■ Task directions
For the material that follows, return exactly the lines from the one with "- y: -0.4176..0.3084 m" through the one with "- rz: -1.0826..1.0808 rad", both ends included.

■ Dataset section
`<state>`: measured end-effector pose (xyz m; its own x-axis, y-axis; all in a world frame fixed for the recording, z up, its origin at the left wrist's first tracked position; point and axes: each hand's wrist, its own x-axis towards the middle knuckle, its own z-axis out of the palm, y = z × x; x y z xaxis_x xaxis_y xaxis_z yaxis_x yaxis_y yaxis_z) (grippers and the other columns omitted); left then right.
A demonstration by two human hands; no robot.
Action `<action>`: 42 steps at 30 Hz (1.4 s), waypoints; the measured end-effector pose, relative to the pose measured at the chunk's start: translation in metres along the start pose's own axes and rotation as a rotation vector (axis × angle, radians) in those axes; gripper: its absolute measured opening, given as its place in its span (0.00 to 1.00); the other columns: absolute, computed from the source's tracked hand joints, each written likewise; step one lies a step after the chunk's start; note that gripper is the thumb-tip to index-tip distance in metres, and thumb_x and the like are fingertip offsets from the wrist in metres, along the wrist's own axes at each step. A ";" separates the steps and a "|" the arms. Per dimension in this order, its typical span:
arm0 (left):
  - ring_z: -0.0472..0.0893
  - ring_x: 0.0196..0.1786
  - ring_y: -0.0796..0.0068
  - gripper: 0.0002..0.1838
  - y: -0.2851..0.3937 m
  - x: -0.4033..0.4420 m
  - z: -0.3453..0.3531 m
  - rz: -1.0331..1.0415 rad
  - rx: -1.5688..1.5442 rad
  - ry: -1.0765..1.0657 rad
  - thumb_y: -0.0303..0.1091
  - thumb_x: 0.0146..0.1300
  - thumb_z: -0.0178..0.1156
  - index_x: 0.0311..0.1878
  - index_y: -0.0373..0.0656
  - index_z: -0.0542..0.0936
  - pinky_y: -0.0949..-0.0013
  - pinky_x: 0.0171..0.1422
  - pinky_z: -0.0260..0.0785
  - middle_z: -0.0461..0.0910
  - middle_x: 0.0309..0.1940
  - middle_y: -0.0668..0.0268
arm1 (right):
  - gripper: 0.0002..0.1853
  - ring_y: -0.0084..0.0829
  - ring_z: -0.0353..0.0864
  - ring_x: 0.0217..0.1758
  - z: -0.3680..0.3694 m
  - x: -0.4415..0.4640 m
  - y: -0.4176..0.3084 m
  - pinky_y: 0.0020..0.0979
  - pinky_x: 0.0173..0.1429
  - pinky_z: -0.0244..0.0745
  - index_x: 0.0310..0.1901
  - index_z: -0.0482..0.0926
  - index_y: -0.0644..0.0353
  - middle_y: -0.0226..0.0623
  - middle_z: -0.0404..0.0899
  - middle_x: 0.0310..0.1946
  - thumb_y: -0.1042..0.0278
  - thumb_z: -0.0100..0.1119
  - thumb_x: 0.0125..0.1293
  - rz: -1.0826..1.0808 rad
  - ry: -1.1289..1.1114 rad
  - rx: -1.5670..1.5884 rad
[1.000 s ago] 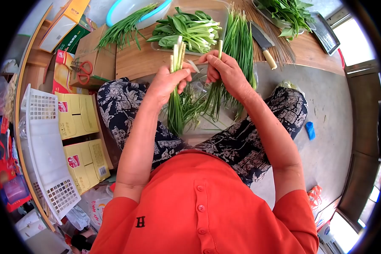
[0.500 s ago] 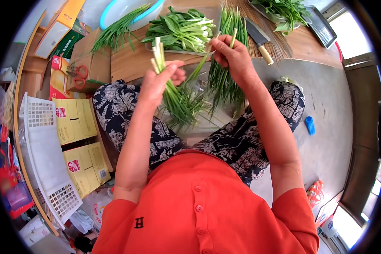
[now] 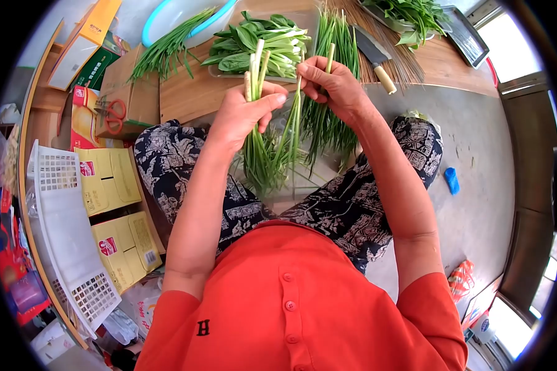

■ Your solution
  - y: -0.4176..0.3084 m
  - pinky_y: 0.0020..0.0979
  - pinky_x: 0.0173..0.1429
  - pinky_z: -0.0244..0.0745
  - index_x: 0.0310..0.1901
  - index_z: -0.0482..0.0926
  - index_y: -0.0644..0.0353
  - middle_y: -0.0226..0.0623
  - middle_z: -0.0404..0.0899
  - middle_x: 0.0310..0.1946
  - thumb_y: -0.1042..0.0278
  - thumb_z: -0.0100..0.1119
  - thumb_x: 0.0125..0.1293
  - rz: -1.0826..1.0808 rad

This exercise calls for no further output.